Aku yang tidak pernah menyangka bakalan mempunyai rumah tangga seperti ini, apalagi mempunyai suami yang memberikan kesepakatan yang tidak masuk di logika otakku. Mungkin saja dia kaget dengan kehidupan baru ini, suatu hari nanti pasti dia pasti bisa berubah. Harapan ini yang masih bermain di otakku.

Setelah aku pernah berpacaran dengan Mas Heru, mantan terpahit yang aku rasa. Baru pertama pacaran sudah merasakan pahit diperlakukan seorang laki-laki. Mulutnya yang kasar membuatku ingin mengakhiri hubungan dengan dia.

Menerima perjodohan ini aku anggap keputusan yang tidak salah tapi ternyata salah, kasar mulutnya imbang dengan mantan. Bedanya tidak segampang itu aku putuskan Mas Firman karena baru hitungan jam terikat hubungan sakral.

"Kita sama-sama kerja di pabrik, pastinya banyak kawan yang kita punya." ucap Mas Firman.

"Trusss?! Aku memotong pembicaraannya yang belum selesai.

Mas Firman bekerja sebagai staf karyawan pabrik yang maju bergerak di bidang minyak, dan aku sebagai karyawan pabrik makanan. Kami sama-sama pekerja pabrik tapi tidak satu pabrik.

"Makanya, kalau orang belum selesai bicara jangan dipotong dulu!" Langsung di sambarnya lagi ucapanku.

Anggukan kepala aku mengiyakan apa yang dia ucapkan. Akibat suaranya yang cukup keras seakan dia selalu benar saja membuatku segera membantah yang dia ucapkan.

"Pastinya kita sama-sama punya banyak kawan, jadi kamu jangan melarang kalau Mas sering main sama mereka ataupun nongkrong sampai malam."

"Pikir saja sendiri sama kamu, kalau kamu masih mementingkan teman-temanmu dan pulang malam terus, apa kamu tidak malu sama mertua, sedangkan kamu masih numpang tinggal di rumahku!" sindirku dengan sangat jelas. Numpang tapi belagu.

Isi otaknya masih mementingkan kawan, sesekali mungkin masih bisa aku maklumi, kalau keseringan itu namanya kebiasaan yang buruk.

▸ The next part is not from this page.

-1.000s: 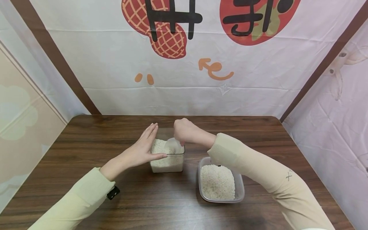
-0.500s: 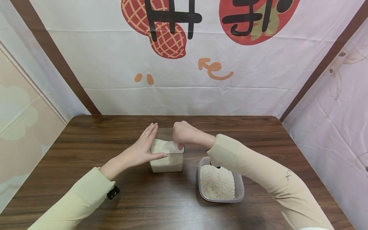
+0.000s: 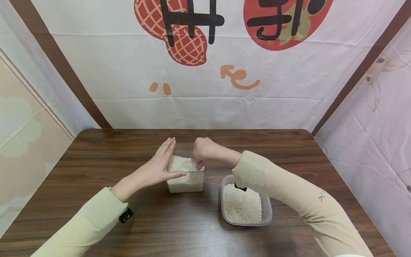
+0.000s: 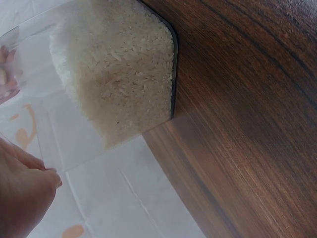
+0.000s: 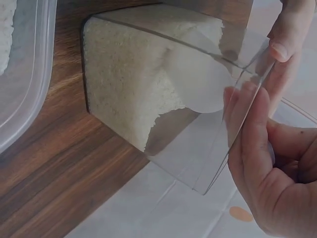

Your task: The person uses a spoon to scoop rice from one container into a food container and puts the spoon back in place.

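A clear square-sided canister, partly filled with white rice, stands on the table. My left hand rests against its left side, fingers straight along the rim and thumb across the front edge. Reaching over the mouth from the right, my right hand grips a translucent scoop with curled fingers. The scoop's rounded bowl is down in the canister, dug partly into the rice, which slopes around it. The fingers hide most of the scoop's handle.
To the right, under my right forearm, sits a shallow translucent tub with a mound of rice in it. The dark wood table ends at a printed cloth backdrop.
My right hand has come down slightly, and the scoop has sunk deeper into the canister's rice. The left hand and the tub stay where they were.
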A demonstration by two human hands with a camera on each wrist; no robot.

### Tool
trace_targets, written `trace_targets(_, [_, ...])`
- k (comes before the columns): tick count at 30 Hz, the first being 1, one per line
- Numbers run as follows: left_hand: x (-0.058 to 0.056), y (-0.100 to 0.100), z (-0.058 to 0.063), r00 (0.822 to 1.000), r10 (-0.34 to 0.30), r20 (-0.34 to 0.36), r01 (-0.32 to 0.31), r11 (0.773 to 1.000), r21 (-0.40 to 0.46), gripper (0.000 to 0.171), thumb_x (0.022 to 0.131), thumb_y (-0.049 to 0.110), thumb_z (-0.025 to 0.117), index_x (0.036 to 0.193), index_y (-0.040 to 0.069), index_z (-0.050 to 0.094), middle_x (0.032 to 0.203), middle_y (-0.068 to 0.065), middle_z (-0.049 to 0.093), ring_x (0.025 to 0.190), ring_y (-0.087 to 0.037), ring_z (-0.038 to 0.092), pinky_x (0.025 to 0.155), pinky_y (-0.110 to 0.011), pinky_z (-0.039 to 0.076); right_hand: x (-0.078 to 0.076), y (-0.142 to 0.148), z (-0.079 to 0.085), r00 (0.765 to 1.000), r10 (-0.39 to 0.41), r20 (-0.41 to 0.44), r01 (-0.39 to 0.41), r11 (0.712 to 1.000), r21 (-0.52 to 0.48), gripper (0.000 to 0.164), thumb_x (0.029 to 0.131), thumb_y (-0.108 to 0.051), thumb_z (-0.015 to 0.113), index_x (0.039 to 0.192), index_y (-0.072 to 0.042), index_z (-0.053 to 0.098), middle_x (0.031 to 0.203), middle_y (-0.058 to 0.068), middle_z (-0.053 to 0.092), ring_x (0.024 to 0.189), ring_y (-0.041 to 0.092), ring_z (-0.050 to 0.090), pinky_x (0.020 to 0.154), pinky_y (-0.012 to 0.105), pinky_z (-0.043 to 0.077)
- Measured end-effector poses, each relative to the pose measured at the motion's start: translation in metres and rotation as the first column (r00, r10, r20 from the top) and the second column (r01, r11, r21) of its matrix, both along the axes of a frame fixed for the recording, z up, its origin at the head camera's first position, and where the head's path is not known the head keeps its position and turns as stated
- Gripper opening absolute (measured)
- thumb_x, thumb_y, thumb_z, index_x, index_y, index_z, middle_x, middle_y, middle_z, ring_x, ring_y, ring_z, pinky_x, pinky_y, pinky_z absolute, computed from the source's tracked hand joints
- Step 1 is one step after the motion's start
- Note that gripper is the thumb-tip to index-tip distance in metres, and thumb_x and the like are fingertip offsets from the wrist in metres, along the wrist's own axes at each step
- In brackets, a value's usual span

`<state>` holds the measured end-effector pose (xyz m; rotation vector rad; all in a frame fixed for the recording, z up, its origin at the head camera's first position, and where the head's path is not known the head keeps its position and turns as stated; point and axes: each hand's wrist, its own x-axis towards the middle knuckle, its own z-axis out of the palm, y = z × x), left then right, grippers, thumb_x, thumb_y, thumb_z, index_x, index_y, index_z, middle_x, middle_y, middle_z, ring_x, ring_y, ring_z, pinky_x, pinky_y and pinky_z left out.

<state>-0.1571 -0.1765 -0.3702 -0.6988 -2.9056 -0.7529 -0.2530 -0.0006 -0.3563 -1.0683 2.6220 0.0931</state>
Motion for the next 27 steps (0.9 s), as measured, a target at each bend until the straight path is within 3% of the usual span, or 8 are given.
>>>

Masih numpang hidup di rumah mertua saja banyak tingkah. Setelah menikah kami masih tinggal di rumah orang tuaku. Aku yang diajak tinggal di rumah bersama orang tuanya serta sembilan adik-adiknya yang membuatku tidak punya kepikiran mau untuk mengiyakan dari sebelum menikah.

Sebelas bersaudara dan baru tiga orang yang menikah, keluarga besar dan besar juga masalah yang akan muncul jika aku tinggal di sana. Aku yang hanya tiga bersaudara, abangku sudah menikah dan tidak tinggal di rumah lagi, sudah punya rumah sendiri di atas tanah dari keluarga dari ibu. Dan sekarang hanya aku dan adikku saja yang tinggal di rumah, tidak masalah kalau aku masih numpang.

"Kamu kan yang tidak mau tinggal di rumah Mas?"

"Di rumah kamu yang sangat ramai itu? Mau tidur di mana? Pikirlah, jangan seenaknya saja bawa anak orang kalau tidak dikasih tempat yang layak untuk suami istri!"

Jelas lah aku memikirkan nasibku kalau tinggal di sana. Ipar yang sangat banyak bagiku akan menjadi salah satu masalah yang mulai datang. Dirimu sendiri saja sudah membuat masalah.

"Mulut kamu ya! Kamu pikir rumah orang tua Mas tidak layak!" Sifatnya semakin jelas kalau Mas Firman adalah orang yang pemarah. Terlihat sangat jelas sekali.

Aku yang memainkan alis ke atas membuatnya semakin geram melihatku. Seakan ingin menerkamku saja.

Menahan tawa melihat wajahnya seperti itu, marah sekali sepertinya dia padaku.

"Aku tidak bilang kalau rumah orang tua kamu itu tidak layak! Aku bilang tempat yang layak untuk suami istri, kalau tidak seramai itu di rumahmu tidak apa-apa."

Mana mungkin bisa hidup dengan tenang aku sana, pasti ada saja masalah yang akan datang beriringan.